WHAT IS BEING ASKED
The lines from the start of the data through the line containing "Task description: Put" are to be reproduced exactly, both ends included.

>>>

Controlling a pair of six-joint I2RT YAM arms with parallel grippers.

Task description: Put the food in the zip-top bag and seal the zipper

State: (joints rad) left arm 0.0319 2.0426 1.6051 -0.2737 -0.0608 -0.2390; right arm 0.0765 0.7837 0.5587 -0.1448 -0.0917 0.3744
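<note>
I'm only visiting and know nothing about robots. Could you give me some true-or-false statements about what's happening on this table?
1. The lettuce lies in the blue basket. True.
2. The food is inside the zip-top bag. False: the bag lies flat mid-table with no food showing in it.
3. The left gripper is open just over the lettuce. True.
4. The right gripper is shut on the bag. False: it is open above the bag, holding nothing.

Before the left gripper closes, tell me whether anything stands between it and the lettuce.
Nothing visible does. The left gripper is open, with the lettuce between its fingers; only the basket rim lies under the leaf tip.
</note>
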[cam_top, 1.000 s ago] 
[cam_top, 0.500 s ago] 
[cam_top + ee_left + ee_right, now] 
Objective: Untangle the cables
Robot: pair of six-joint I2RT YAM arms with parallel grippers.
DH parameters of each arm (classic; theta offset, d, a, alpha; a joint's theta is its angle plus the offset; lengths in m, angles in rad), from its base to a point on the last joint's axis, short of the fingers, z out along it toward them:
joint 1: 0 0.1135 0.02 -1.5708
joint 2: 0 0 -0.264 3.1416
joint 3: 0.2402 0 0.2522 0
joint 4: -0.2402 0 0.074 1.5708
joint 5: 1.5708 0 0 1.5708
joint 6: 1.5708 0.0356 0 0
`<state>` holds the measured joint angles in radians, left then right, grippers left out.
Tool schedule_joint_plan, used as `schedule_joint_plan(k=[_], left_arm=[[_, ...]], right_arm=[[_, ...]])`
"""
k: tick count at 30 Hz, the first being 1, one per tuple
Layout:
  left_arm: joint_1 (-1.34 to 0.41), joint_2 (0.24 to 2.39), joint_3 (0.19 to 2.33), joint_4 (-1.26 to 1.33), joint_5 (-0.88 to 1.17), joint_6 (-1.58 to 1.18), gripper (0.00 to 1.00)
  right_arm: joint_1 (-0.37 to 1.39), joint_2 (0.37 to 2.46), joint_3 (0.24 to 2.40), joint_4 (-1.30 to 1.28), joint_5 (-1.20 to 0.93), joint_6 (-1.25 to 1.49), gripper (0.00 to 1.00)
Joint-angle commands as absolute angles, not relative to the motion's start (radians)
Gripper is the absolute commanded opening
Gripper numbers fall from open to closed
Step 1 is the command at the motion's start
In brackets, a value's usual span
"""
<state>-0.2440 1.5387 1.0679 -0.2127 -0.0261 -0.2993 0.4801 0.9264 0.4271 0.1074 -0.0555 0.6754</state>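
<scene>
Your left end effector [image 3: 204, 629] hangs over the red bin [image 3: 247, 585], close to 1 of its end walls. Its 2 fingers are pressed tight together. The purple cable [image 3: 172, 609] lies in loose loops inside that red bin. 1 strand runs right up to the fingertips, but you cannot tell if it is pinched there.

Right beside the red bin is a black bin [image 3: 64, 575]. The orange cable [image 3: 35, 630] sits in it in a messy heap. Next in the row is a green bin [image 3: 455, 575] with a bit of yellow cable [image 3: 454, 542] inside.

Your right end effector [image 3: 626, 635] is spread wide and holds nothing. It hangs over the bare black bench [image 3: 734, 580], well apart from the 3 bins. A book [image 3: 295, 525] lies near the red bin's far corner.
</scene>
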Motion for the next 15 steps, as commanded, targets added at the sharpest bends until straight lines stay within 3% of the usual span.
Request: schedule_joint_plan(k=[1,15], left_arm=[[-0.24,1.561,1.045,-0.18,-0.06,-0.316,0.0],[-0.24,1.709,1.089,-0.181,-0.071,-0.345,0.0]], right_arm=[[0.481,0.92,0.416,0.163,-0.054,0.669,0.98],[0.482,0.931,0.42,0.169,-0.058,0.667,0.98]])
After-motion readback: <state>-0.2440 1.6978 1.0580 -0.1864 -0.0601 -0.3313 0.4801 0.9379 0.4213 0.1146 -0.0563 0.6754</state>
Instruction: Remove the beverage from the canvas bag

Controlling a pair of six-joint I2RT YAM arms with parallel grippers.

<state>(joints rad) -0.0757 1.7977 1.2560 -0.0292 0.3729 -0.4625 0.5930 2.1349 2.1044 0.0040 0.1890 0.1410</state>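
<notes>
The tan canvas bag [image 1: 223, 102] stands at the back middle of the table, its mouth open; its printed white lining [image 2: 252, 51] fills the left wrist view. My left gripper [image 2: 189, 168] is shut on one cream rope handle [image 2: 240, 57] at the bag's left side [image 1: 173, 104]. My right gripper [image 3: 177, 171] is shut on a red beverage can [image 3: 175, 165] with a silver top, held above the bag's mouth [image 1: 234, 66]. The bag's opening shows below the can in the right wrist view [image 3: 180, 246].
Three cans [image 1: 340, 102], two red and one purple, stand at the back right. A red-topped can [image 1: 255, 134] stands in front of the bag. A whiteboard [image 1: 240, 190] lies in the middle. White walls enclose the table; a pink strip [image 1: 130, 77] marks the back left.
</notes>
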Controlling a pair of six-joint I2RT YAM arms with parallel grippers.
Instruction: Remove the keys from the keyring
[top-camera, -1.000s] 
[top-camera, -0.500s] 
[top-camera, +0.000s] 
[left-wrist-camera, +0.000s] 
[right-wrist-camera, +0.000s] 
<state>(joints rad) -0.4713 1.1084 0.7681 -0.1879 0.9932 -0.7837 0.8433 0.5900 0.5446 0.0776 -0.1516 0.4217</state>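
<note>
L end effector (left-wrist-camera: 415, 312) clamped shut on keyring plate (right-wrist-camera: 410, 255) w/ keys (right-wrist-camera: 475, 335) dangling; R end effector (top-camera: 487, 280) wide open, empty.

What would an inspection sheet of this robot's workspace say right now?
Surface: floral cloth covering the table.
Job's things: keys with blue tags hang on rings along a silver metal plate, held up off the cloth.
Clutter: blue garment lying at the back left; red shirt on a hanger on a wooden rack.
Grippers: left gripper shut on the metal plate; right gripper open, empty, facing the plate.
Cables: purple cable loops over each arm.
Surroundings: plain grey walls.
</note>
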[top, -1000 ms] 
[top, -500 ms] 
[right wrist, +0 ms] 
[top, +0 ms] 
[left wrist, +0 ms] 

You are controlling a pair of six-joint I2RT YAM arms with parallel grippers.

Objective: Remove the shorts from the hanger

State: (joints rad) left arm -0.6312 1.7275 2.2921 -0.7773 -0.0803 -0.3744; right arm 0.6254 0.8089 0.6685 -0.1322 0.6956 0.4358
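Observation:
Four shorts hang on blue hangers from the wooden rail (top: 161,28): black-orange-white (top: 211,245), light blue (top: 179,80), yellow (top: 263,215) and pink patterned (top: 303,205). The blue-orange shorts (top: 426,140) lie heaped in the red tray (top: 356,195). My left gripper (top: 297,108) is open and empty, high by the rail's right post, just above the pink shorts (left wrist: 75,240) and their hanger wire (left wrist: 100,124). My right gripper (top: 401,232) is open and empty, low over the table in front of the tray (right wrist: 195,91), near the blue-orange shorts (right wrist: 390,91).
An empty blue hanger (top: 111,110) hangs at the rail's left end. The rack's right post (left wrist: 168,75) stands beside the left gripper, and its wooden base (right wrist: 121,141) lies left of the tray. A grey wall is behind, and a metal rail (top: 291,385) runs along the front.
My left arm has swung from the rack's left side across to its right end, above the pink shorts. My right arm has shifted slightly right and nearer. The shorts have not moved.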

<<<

RESPONSE AREA
Controlling a pair of six-joint I2RT YAM arms with parallel grippers.

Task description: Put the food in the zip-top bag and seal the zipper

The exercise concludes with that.